_Problem:_ The lines you return should be those containing the string "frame", taken from the data below.

_Information provided:_
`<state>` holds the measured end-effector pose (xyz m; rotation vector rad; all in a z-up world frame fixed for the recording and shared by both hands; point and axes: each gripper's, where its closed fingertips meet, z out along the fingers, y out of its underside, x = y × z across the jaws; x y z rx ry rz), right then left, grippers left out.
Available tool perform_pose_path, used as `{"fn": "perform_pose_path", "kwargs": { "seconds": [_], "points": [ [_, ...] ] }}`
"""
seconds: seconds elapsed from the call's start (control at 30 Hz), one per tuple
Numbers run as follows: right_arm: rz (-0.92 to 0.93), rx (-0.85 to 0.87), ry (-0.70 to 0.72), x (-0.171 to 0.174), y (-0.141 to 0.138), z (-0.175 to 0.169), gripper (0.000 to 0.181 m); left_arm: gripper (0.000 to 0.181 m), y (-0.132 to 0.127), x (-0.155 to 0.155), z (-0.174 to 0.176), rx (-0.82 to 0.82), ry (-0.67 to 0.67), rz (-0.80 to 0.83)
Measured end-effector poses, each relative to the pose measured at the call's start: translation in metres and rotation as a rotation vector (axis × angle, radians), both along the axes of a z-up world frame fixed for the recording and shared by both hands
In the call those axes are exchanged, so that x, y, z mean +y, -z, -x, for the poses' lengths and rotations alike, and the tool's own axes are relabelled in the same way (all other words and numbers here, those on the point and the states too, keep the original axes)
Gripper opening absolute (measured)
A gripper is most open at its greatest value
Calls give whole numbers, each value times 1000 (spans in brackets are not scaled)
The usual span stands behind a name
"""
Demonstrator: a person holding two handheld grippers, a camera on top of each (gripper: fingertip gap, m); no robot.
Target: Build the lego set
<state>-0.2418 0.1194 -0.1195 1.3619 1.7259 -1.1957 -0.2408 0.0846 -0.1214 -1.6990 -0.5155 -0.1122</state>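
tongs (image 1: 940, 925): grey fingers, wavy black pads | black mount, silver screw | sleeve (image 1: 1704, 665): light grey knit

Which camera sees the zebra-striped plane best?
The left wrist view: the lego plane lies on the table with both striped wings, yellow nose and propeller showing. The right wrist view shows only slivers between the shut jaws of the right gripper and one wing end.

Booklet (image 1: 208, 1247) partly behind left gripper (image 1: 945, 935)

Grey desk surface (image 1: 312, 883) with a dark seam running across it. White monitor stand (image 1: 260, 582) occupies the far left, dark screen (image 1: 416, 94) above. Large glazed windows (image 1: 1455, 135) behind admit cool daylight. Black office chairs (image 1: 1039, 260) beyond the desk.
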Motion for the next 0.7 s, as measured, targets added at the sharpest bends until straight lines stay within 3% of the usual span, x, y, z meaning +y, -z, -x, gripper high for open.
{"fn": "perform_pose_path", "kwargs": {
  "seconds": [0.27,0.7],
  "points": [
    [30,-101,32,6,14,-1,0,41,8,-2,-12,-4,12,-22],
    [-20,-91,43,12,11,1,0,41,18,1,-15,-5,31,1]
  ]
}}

_Answer to this problem:_
`<state>` holds the measured end-effector pose (xyz m; rotation vector rad; all in a z-up world frame fixed for the recording and shared by both hands; point and axes: each gripper's, where its closed fingertips meet, z out along the fingers, y out of its underside, x = y × z across the jaws; x y z rx ry rz), right then left, grippers left out.
Measured end-effector poses, each relative to the pose measured at the call's start: translation in metres and rotation as a rotation vector (axis × angle, radians), both along the axes of a z-up world frame fixed for the recording and shared by both hands

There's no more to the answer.